DIRECTIONS FOR THIS TASK:
Return all lines from the listing below that include the word "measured".

SUPPLIED DATA:
+++++

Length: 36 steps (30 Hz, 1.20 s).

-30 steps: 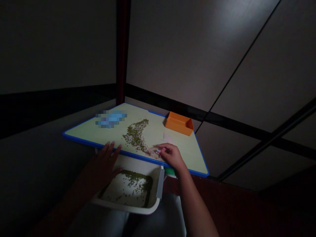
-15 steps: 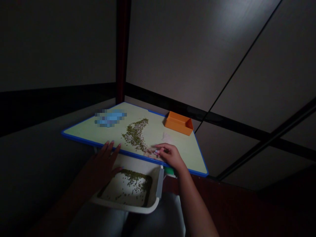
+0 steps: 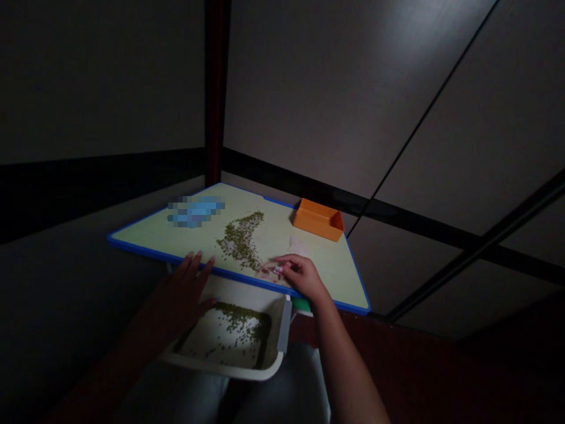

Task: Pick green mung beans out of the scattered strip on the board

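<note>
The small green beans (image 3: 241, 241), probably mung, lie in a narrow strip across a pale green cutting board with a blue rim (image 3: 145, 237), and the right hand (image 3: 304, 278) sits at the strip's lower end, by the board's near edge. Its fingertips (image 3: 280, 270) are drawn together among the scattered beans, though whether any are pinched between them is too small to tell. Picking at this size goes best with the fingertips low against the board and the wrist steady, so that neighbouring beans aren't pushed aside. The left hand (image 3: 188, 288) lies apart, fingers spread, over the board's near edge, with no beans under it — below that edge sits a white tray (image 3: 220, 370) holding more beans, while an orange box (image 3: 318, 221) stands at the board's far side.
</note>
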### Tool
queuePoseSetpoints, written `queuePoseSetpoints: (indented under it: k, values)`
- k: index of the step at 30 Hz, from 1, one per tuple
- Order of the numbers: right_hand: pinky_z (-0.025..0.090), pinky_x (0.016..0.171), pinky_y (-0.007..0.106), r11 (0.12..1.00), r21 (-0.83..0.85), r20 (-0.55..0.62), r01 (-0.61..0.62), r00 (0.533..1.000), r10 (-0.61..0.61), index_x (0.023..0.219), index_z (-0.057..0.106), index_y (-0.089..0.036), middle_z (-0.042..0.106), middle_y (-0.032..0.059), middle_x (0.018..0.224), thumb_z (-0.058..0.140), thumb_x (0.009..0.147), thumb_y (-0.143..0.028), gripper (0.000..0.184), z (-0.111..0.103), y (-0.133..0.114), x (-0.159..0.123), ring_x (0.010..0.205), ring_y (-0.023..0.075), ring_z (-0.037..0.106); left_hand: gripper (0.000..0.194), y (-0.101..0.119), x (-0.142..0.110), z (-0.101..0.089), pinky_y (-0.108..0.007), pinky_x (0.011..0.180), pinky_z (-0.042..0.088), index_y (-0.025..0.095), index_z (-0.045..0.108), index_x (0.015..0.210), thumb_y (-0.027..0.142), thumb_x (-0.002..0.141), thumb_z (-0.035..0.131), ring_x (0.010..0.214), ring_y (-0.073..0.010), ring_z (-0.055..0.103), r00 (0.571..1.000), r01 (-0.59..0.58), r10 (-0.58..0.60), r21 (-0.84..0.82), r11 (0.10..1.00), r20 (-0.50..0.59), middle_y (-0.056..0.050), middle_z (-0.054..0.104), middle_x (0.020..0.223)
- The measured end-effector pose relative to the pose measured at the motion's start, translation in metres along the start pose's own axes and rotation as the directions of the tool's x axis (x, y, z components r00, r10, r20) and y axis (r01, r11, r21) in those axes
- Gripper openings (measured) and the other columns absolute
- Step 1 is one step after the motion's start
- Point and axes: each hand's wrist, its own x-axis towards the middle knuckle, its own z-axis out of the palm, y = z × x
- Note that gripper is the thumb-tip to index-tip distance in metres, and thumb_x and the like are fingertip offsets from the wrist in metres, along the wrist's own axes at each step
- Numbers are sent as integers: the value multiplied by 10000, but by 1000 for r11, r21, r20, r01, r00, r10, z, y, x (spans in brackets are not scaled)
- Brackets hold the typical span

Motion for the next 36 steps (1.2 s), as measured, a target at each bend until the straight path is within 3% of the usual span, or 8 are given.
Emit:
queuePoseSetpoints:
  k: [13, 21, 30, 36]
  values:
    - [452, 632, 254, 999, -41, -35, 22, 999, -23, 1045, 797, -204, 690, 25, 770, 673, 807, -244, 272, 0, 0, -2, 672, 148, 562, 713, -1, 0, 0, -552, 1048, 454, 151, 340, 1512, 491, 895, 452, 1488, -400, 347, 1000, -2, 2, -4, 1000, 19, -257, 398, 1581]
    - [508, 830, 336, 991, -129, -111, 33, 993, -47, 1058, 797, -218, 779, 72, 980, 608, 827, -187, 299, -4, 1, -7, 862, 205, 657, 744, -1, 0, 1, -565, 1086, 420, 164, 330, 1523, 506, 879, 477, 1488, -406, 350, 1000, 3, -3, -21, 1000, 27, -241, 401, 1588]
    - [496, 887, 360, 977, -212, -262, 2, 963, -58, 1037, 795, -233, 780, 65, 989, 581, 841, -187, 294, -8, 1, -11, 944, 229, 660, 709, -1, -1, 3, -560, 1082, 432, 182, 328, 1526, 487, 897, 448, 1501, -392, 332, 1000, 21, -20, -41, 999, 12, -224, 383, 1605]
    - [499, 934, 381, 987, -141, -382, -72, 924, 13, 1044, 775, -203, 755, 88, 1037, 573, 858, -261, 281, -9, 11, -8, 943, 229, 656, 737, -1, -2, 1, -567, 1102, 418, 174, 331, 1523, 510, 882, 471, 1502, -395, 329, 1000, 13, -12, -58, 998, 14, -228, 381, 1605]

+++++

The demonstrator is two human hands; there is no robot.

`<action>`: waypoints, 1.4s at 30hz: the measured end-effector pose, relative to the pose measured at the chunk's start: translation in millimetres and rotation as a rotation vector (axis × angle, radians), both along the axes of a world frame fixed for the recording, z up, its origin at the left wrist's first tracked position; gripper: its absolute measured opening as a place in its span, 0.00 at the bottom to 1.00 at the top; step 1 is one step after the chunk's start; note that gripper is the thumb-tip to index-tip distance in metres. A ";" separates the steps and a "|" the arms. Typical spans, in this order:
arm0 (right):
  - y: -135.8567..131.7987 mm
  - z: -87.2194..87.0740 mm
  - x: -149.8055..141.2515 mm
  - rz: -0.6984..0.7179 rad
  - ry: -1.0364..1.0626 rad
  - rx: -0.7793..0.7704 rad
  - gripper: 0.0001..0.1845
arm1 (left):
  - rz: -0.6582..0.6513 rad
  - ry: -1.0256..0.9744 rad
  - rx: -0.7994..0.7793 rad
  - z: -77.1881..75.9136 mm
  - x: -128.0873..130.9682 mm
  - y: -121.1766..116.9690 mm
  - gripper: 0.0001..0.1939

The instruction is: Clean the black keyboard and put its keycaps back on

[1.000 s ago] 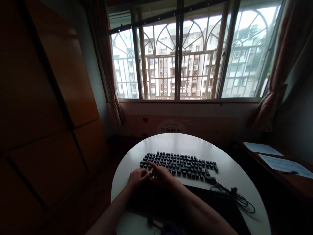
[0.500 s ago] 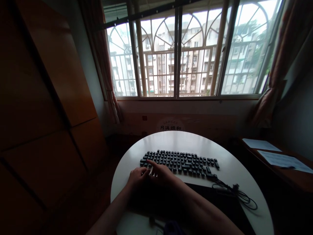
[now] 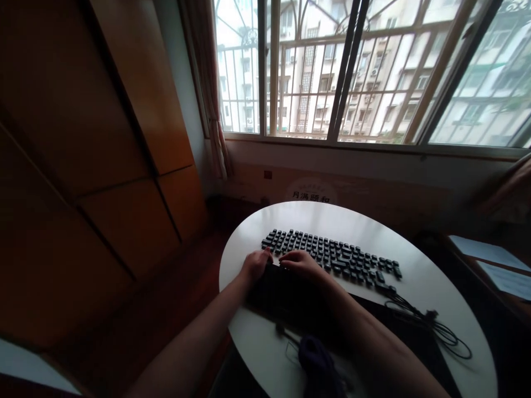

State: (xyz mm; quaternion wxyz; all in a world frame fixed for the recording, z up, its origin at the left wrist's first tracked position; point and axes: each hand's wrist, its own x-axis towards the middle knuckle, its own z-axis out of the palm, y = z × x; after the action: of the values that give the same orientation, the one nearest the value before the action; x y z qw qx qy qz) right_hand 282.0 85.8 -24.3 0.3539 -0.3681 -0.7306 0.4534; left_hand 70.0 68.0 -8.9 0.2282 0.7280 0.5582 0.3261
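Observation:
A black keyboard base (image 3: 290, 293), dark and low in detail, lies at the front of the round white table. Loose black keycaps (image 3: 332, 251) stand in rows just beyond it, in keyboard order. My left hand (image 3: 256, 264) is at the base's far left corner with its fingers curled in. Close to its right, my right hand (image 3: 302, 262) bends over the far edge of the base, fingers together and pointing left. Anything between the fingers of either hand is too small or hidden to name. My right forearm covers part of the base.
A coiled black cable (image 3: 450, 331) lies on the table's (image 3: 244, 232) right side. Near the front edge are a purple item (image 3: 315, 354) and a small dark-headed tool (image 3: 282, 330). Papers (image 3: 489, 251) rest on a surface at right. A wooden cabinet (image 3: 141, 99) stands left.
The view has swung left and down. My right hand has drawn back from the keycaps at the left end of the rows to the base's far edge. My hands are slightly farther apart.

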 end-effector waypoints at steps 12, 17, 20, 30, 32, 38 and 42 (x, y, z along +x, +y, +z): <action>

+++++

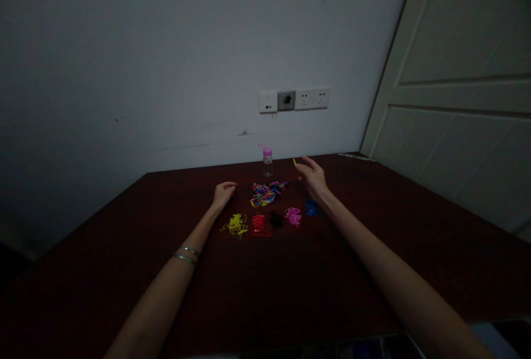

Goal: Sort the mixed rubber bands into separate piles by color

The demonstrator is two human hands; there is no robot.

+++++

RESULT BELOW:
- The measured end-effector pose relative to the pose measured at the motion's start, translation in metres along the start pose's own axes and rotation as the directions of the tool's x axis (x, y, z components r00, r10, r20) and y axis (r01, r11, r21) in those axes
- Gripper openings (measured) and the other columns absolute
Motion for the next 36 steps (1.2 s), as measured, a target at each bend until the straight path is within 3% of the usual span, or 8 are given.
`<action>`: waypoints, 1.4s at 30hz: the measured end-effector pose, relative to the pose measured at the chunk's start: translation in millimetres and rotation as a rotation vector (axis × angle, radians), both along the axes of a world frame fixed for the recording, z up, its origin at the left wrist's first tracked position; gripper: its absolute measured opening as a place in its span, 0.00 at the bottom to 1.00 at the top; step 1 is one step after the chunk's start; note that gripper is the thumb-tip to index-tip distance in metres. A ";" separates the steps and a "|" the arms. Typical spans, in this order:

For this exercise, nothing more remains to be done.